• Directions for this task
Repeat only the lines below that run from the line with "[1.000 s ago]" to the line with "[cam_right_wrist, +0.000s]", ends included; skip every picture.

• Extracted records
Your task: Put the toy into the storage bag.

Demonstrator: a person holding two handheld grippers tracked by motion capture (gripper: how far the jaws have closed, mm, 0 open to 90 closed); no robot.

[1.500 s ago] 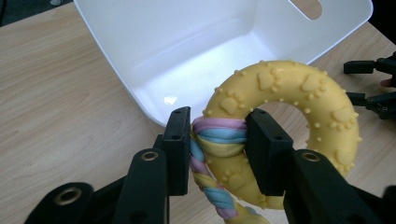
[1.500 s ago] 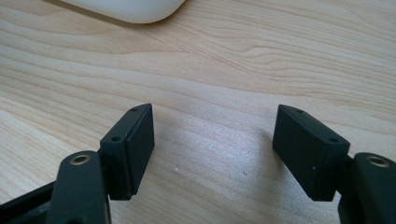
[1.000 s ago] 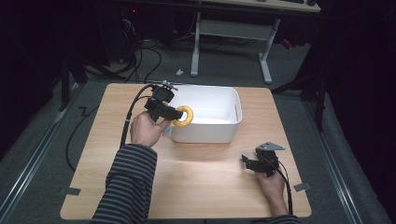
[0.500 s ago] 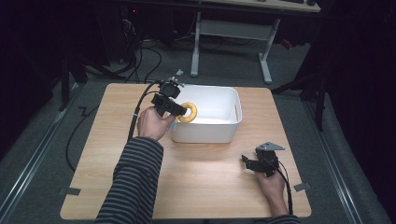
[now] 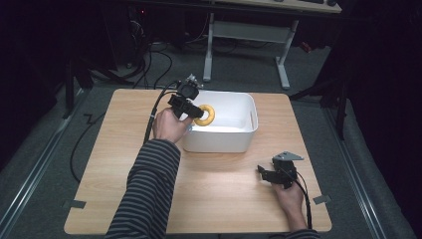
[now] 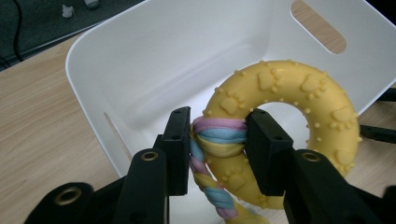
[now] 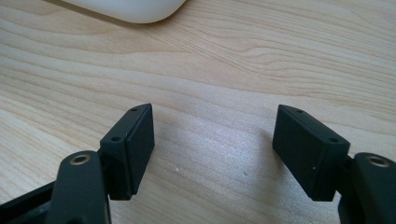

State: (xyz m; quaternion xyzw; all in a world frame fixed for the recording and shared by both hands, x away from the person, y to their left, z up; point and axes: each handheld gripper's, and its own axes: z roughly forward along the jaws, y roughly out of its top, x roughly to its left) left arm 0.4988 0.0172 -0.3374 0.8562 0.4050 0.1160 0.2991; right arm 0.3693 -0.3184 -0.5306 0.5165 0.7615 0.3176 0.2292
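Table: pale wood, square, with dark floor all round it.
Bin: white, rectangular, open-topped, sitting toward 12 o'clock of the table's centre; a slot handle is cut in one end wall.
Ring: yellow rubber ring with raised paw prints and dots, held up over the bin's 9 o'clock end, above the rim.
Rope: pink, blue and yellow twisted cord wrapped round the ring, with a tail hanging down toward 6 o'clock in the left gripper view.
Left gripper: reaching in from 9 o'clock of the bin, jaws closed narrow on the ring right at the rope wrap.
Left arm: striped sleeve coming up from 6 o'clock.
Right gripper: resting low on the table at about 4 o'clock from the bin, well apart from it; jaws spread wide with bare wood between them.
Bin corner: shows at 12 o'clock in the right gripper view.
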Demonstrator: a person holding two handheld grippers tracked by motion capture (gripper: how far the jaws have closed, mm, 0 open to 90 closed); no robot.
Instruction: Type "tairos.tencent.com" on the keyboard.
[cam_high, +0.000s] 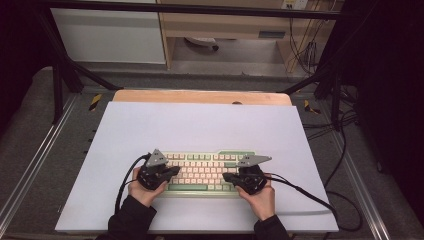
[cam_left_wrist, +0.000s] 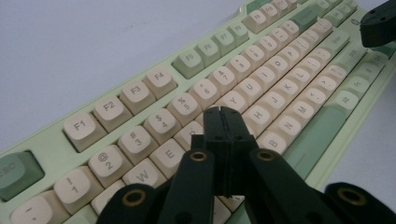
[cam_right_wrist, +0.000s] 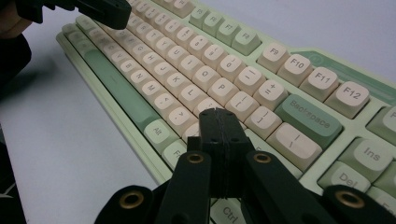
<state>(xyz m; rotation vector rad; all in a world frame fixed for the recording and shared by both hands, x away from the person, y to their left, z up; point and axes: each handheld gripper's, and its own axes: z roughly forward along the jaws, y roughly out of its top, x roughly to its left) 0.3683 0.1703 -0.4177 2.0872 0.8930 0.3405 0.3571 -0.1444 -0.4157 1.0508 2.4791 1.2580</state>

• Answer
[1.000 s ago] 
[0.500 s ago] 
[now] 
[now] 
[now] 

State: (xyz m; quaternion xyzw; all in a world frame fixed for the recording and shared by both hands, x away from the person, y to their left, z up; point and axes: each handheld gripper's, and its own axes: z roughly forward along the jaws, y roughly out of its top, x roughly to its left) left arm 0.4988 0.0172 -0.3374 0.8562 0.4050 0.1160 0.2991; right arm 0.3693 -0.3184 -0.5306 0.5165 0.7615 0.3176 0.2292
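Table: pale wood, square, with dark floor all round it.
Bin: white, rectangular, open-topped, sitting toward 12 o'clock of the table's centre; a slot handle is cut in one end wall.
Ring: yellow rubber ring with raised paw prints and dots, held up over the bin's 9 o'clock end, above the rim.
Rope: pink, blue and yellow twisted cord wrapped round the ring, with a tail hanging down toward 6 o'clock in the left gripper view.
Left gripper: reaching in from 9 o'clock of the bin, jaws closed narrow on the ring right at the rope wrap.
Left arm: striped sleeve coming up from 6 o'clock.
Right gripper: resting low on the table at about 4 o'clock from the bin, well apart from it; jaws spread wide with bare wood between them.
Bin corner: shows at 12 o'clock in the right gripper view.
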Demonstrator: a person holding two handheld grippers tracked by motion capture (gripper: how far the jaws have closed, mm, 0 open to 90 closed); no robot.
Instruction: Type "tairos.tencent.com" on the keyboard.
[cam_high, +0.000s] 
[cam_left_wrist, +0.000s] 
[cam_right_wrist, +0.000s] 

No more is needed to finish this exercise.